The 'uninteresting' metadetails are what gets people to reach the interesting details so your first instinct was probably right but I don't think it really matters much in your case as you have enough local reputation to just blobpost plus you're around to talk about the stuff in either form.
It's a modified BuzHash with the following changes:
- Substitution table is pseudorandomly permuted (NB: like Borg).
- Initial 32-bit state is derived from key.
- Window size slightly varies depending on key (by ~1/4).
- Digest is scrambled with a 32-bit block cipher.
I also proposed adding (unspecified) padding before encrypting chunks to further complicate discovering their plaintext lengths. Glad to see I was on the right track :)
Could this be mitigated by randomising the block upload order?
A fresh backup will be uploading thousands of blocks.
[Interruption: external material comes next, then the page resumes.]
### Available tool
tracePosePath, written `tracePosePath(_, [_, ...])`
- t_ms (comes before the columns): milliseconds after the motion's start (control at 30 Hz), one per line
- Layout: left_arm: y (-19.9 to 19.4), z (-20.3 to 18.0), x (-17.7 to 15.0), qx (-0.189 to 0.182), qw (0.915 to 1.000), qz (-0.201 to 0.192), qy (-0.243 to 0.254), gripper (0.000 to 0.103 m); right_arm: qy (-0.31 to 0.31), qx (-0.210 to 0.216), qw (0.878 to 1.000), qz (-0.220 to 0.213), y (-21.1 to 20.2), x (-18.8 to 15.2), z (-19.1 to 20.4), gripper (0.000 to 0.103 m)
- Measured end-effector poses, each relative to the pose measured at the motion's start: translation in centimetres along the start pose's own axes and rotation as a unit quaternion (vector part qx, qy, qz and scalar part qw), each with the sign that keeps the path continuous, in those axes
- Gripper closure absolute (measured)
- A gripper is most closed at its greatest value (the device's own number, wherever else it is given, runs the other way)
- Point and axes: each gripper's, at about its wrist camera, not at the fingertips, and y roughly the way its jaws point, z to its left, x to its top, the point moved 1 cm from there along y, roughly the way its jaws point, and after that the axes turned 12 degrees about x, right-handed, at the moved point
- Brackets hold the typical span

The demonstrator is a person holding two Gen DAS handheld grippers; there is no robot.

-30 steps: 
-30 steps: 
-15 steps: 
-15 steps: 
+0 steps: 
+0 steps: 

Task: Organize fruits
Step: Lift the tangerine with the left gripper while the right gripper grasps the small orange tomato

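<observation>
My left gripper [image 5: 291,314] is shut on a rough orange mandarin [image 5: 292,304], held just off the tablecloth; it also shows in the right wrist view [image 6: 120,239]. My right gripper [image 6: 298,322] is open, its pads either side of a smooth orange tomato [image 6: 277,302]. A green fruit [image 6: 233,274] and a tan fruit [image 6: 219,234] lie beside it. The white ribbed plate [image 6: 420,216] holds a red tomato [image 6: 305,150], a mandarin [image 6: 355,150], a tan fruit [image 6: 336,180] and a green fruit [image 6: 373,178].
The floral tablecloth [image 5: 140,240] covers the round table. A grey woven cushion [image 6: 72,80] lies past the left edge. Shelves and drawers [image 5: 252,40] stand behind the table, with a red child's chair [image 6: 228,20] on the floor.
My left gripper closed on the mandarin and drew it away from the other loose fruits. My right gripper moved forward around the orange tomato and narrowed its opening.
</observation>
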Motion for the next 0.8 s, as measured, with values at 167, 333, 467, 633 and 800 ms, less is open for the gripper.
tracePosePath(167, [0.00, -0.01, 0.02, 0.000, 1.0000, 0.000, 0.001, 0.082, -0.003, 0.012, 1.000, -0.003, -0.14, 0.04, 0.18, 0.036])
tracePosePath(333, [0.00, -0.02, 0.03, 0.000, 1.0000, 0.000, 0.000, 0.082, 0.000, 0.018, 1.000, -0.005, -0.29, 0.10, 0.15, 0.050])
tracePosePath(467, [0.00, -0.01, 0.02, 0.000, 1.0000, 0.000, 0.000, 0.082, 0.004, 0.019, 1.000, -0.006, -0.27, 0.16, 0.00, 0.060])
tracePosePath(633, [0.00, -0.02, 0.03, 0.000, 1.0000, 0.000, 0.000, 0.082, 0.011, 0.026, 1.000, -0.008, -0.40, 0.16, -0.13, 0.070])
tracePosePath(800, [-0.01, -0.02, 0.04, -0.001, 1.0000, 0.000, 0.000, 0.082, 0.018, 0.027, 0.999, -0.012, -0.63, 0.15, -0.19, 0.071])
You don't want to create all the blocks before uploading, but a buffer of a hundred might be enough?
> The reason rolling hashes are relevant to our topic is that many file backup services use variations
of rolling hashes to achieve CDC. This paper will primarily look at Tarsnap [9], a project by the
second author, but we will also look at other schemes such as Borg [2] and Restic [6]
> It seems like compression as default (or even required) is important. Without compression, Borg
and Restic are susceptible to known plaintext attacks. With compression, we still have theoretically
sound (and harder) chosen-plaintext attacks but no known-plaintext attacks. Sadly, compression
can also leak information for post-parameter extraction attacks, as shown in Example 4.3.
My reading is that the primary vector is based on the size of the chunks (due to deterministic chunking and length-preserving encryption). Would padding chunks with random-length data (prior to encryption) help mitigate this at the cost of additional storage (and complexity)?
borg supports the "obfuscate" pseudo compressor since 1.2.0 (since Feb 2022), that adds random extra length to the chunks, using one of 2 different algorithms to determine the extra length.